Le 9 avril 2025, Google annonçait l’extension de ses AI Overviews, ces encarts générés par intelligence artificielle qui apparaissent désormais au sommet de certains résultats de recherche. Plus d’une dizaine de pays européens y ont déjà accès. Mais la France, elle, reste à l’écart. Une décision qui soulève autant d’interrogations que d’inquiétudes dans l’univers du numérique et de l’édition.
Un lancement mondial… sans la France
« Nous devons composer avec des incertitudes juridiques propres à certains marchés », expliquait sobrement un porte-parole de Google lors du déploiement de la fonctionnalité en Europe. Derrière cette phrase prudente se cache une réalité plus complexe.
En France, les relations entre Google et les éditeurs de presse sont historiquement tendues. Le bras de fer sur les droits voisins, qui a abouti en 2021 à des accords financiers inédits, a laissé des traces. Ajouter à cela un arsenal réglementaire européen renforcé – RGPD, Digital Markets Act, bientôt AI Act – et l’on comprend pourquoi la firme californienne avance à pas comptés.
Un bouleversement pour le trafic en ligne
Pourtant, le sujet dépasse de loin la seule question des droits d’auteur. Dans les pays déjà concernés, les AI Overviews changent profondément la dynamique du référencement naturel. L’internaute pose une question, et Google lui livre une synthèse immédiate, sans qu’il soit nécessaire de cliquer ailleurs.

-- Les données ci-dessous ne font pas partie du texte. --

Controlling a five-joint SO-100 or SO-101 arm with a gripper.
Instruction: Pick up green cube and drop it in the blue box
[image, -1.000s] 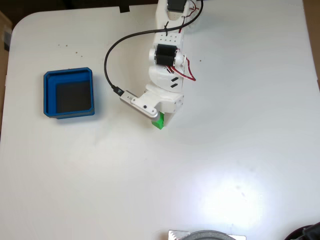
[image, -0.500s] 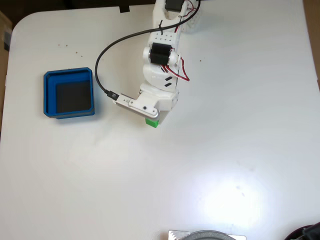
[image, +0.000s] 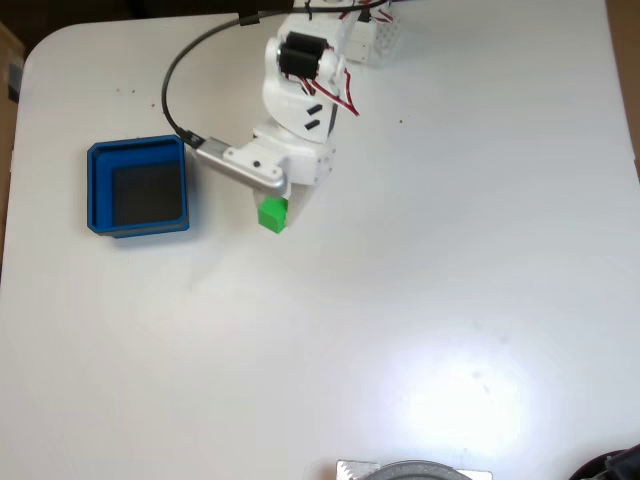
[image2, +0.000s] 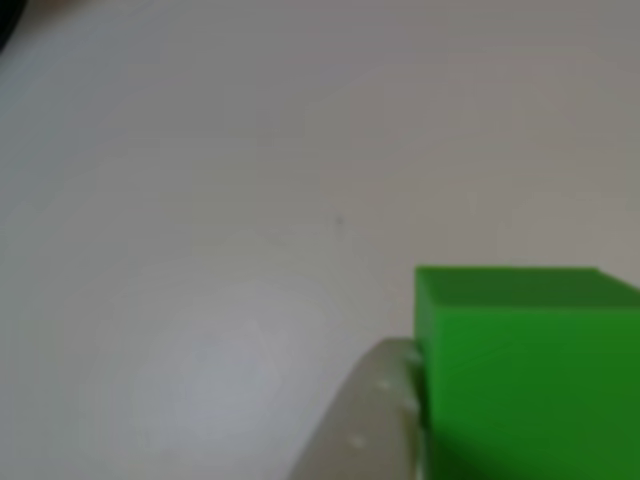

Les premières études sont sans appel : selon Ahrefs, le taux de clic sur le premier résultat organique s’effondre parfois de plus de moitié lorsque l’aperçu IA est affiché. Pour les éditeurs et les entreprises, cela signifie moins de visibilité, moins de trafic, et donc moins de revenus.
« C’est une double peine, estime un consultant SEO parisien. On se bat depuis des années pour grimper en première position. Et demain, même la première place pourrait ne plus rien valoir. »
Le paradoxe français
À court terme, l’absence des AI Overviews en France protège paradoxalement les acteurs locaux. Les médias continuent d’attirer des lecteurs depuis Google, les e-commerçants conservent leurs visiteurs, et les agences marketing peuvent encore miser sur des stratégies classiques de référencement.
Mais cette protection a un revers : elle empêche aussi les entreprises de se confronter dès maintenant à la nouvelle donne. Pendant que les voisins suisses ou italiens s’habituent à optimiser leurs contenus pour l’intelligence artificielle de Google, les acteurs français restent dans l’attente. Certains passent déjà par des VPN pour tester la fonctionnalité depuis Genève ou Zurich.
Une bataille politique et économique
Derrière ce retard se joue en réalité une bataille politique. Les éditeurs de presse redoutent de voir Google capter une part encore plus importante de la valeur de l’information. Les pouvoirs publics, eux, se méfient d’un outil qui pourrait affaiblir des médias déjà fragilisés par la transition numérique.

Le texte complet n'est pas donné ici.